You definitely need a good wiring diagram (chiltons manual is good for that). Likely the best way to solve your problem will be to go wire by wire doing continuity and location testing with an ohmmeter, (battery disconnected) then again testing power (battery connected) also testing each component, checking results against published range values. Ground connections are equally as important as is power. Aside from the battery to block and fender ground there are several more smaller ground wires on the block (usually on the passenger side) and of course, the block to firewall strap,
On a new install, always check that no wires have been pinched between the bellhousing and block.
I'd also check that the crank sensor is properly positioned as you could have a depth problem if different parts were used, flywheel position on crank is important and sensor itself may have been damaged if it was on the bellhousing while putting it together.
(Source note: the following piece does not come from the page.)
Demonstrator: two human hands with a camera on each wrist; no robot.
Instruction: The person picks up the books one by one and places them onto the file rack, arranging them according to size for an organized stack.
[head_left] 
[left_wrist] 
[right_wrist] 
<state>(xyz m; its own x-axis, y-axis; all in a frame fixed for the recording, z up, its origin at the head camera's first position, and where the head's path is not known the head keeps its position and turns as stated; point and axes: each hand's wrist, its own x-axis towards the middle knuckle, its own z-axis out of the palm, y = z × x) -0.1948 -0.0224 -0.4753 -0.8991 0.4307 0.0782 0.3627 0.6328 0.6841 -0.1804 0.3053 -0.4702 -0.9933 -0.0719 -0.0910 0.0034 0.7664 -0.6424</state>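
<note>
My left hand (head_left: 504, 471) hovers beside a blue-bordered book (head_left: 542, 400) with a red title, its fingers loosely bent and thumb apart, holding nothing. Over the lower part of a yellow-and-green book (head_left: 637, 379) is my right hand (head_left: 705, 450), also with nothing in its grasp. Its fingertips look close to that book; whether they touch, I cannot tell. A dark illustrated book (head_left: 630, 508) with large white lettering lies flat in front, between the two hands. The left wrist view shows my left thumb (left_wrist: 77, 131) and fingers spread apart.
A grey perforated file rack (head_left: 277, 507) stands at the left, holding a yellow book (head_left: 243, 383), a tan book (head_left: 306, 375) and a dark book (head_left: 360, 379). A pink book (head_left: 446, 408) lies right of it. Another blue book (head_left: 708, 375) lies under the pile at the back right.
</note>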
When doing wire tests, keep good notes on location and what you found at each wire. That helps to avoid repeating any wire tests and when completed it will give you a "picture" of what is connected to what, which can then be compared to the wire diagram.
Your problem may have been caused by the work done or, it may not. Since the cps was disconnected there is a good chance that the vehicle had a problem before you even opened the hood. Therefore, only careful diagnosis and testing will give you an answer.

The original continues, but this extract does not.